## WHAT YOU SHOULD DO
How many lines in the listing below contain the string "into"? Say only the number.

## TASK MATERIAL

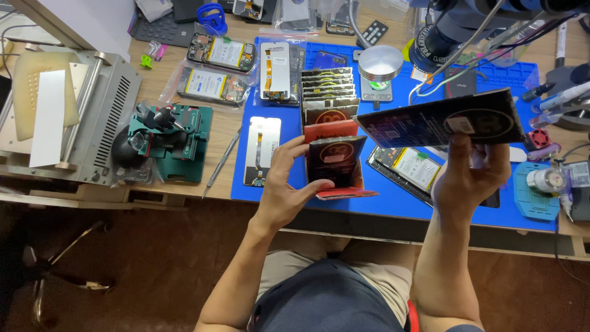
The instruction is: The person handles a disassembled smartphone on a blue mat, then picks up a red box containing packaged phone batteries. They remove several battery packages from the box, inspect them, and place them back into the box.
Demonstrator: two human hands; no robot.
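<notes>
My left hand point(284, 184) grips the front of a row of flat dark packets point(330, 101) with round gold emblems, standing upright in a red box point(340, 184) on the blue work mat point(289, 184). Its thumb lies on the box's front lip and its fingers steady the front packet point(335, 161). My right hand point(467, 178) holds one long dark packet point(442, 120) lifted above the mat, tilted, pinched at its lower edge. An opened phone point(409, 169) showing its battery lies under that raised packet.
Phone screens point(262, 149) and opened phones in clear bags point(212, 85) lie on the mat's left part and the wooden desk. A green clamp fixture point(175, 138) and a grey machine point(74, 117) stand left. A microscope point(455, 31), round metal weight point(381, 61) and tools point(553, 98) crowd the right.
</notes>
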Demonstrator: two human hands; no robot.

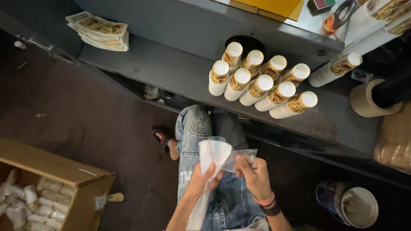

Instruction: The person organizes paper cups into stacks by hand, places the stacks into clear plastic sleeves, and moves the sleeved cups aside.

## REPLY
2